Pada Peringatan Hari Kartini baru-baru ini, dia mendapatkan penghargaan dari Pemerintah Provinsi Sulsel sebagai perempuan yang berjasa dalam bidang lingkungan hidup. Namun, baginya penghargaan ini bukan tujuan. Pemberdayaan dan kemandirian masyarakat adat serta pertanian berkelanjutan adalah tujuan utama.
Dia beruntung karena dukungan datang dari lembaga tempatnya aktif berorganisasi maupun keluarga. ”Dulu orangtua memaksa saya bekerja sebagai pegawai negeri. Saya senangkan hatinya dengan ikut mendaftar. Tapi saya sadar bahwa jiwa dan minat saya adalah pekerja lapangan. Saya juga bisa menunjukkan bahwa walau tak menjadi pegawai, saya bisa mandiri dan tidak memberatkan orangtua. Yang membuat mereka yakin adalah mendengar cerita dari masyarakat tentang kiprah saya di komunitas adat,” katanya.
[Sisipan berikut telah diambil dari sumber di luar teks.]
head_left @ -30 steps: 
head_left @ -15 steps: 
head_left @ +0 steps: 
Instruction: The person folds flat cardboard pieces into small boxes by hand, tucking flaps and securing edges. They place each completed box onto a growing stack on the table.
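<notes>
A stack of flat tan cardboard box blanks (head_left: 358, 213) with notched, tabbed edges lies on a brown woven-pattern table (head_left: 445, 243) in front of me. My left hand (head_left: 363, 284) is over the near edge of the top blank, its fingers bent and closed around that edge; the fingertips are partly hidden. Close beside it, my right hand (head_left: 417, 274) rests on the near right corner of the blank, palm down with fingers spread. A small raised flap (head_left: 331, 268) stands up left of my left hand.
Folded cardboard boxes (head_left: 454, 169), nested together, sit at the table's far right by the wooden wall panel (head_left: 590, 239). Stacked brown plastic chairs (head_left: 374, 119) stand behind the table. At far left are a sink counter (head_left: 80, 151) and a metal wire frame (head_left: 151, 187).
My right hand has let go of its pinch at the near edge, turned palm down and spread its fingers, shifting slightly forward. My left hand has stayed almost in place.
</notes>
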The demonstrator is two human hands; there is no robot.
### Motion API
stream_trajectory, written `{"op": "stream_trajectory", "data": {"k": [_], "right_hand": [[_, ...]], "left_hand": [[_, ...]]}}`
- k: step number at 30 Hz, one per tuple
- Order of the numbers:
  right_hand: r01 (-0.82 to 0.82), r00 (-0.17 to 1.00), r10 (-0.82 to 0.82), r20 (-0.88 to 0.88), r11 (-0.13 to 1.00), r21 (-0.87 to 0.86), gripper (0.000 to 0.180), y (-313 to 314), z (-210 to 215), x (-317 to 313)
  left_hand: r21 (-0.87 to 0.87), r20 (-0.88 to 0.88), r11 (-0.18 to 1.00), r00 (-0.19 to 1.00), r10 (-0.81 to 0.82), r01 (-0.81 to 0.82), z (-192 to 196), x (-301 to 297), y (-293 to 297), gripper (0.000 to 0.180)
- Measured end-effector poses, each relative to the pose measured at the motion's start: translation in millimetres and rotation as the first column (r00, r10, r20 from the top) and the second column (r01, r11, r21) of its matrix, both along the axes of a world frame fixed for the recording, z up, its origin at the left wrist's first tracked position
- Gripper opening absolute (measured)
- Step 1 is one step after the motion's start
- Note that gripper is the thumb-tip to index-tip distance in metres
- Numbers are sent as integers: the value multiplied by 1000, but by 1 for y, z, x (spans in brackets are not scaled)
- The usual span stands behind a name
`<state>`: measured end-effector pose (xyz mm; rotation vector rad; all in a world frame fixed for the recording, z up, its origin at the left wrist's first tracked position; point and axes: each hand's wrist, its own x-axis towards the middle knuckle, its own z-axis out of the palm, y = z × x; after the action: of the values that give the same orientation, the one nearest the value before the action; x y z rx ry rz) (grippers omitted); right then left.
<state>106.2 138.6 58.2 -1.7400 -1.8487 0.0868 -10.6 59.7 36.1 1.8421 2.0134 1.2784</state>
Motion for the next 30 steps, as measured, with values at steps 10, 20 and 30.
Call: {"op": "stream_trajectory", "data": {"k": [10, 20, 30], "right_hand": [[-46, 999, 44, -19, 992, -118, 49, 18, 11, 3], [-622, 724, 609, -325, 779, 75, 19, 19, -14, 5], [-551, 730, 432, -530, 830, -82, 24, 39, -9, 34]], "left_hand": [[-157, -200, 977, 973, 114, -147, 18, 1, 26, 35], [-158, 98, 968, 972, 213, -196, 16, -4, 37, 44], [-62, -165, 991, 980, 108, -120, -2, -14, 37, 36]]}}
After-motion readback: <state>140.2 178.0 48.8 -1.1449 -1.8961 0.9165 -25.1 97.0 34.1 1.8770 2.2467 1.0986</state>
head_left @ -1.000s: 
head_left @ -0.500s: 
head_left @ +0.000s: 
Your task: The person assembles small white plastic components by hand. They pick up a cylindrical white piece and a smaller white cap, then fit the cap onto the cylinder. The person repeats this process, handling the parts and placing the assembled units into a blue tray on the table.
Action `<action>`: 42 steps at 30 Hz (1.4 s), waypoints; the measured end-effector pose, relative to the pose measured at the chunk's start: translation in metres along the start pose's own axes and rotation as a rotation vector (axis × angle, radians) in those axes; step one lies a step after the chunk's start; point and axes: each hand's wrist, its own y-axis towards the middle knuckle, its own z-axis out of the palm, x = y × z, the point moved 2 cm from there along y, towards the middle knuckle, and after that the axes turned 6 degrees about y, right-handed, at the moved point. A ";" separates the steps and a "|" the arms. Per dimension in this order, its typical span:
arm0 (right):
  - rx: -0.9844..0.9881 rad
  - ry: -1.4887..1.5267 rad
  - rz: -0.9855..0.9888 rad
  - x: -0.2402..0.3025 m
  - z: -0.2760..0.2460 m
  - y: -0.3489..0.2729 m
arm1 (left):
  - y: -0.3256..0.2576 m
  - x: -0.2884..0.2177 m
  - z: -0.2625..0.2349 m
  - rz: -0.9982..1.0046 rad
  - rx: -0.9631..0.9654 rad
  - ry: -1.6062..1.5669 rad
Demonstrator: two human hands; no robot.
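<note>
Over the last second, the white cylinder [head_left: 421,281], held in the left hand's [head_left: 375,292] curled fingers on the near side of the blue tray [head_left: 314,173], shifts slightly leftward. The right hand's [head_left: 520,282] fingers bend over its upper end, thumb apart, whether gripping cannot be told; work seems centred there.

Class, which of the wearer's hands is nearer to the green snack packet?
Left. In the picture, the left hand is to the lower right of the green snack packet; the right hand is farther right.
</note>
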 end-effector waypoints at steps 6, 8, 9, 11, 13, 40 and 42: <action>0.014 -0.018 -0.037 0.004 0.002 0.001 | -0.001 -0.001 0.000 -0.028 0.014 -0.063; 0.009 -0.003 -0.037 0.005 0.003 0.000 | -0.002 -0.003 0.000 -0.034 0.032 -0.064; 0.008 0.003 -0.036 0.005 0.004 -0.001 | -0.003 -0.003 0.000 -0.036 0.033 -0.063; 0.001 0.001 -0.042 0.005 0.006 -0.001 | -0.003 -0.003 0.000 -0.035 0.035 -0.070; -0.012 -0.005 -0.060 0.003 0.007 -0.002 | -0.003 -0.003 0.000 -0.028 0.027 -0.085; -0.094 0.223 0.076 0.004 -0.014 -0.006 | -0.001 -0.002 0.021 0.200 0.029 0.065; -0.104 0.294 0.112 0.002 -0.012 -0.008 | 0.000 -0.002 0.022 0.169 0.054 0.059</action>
Baca Juga: Ahmadi, Menjaga Mangrove Pangkal Babu
Jaisa
Alamat: Enrekang
Pendidikan:
Menyelesaikan pendidikan SD hingga SMU di Enrekang dan kuliah di Fakultas Pertanian UGM.
Kegiatan:
Aktif di AMAN Massenrempulu Enrekang dan AMAN Sulsel. Aktif mengikuti berbagai seminar dan pelatihan sekaligus kerap menjadi narasumber.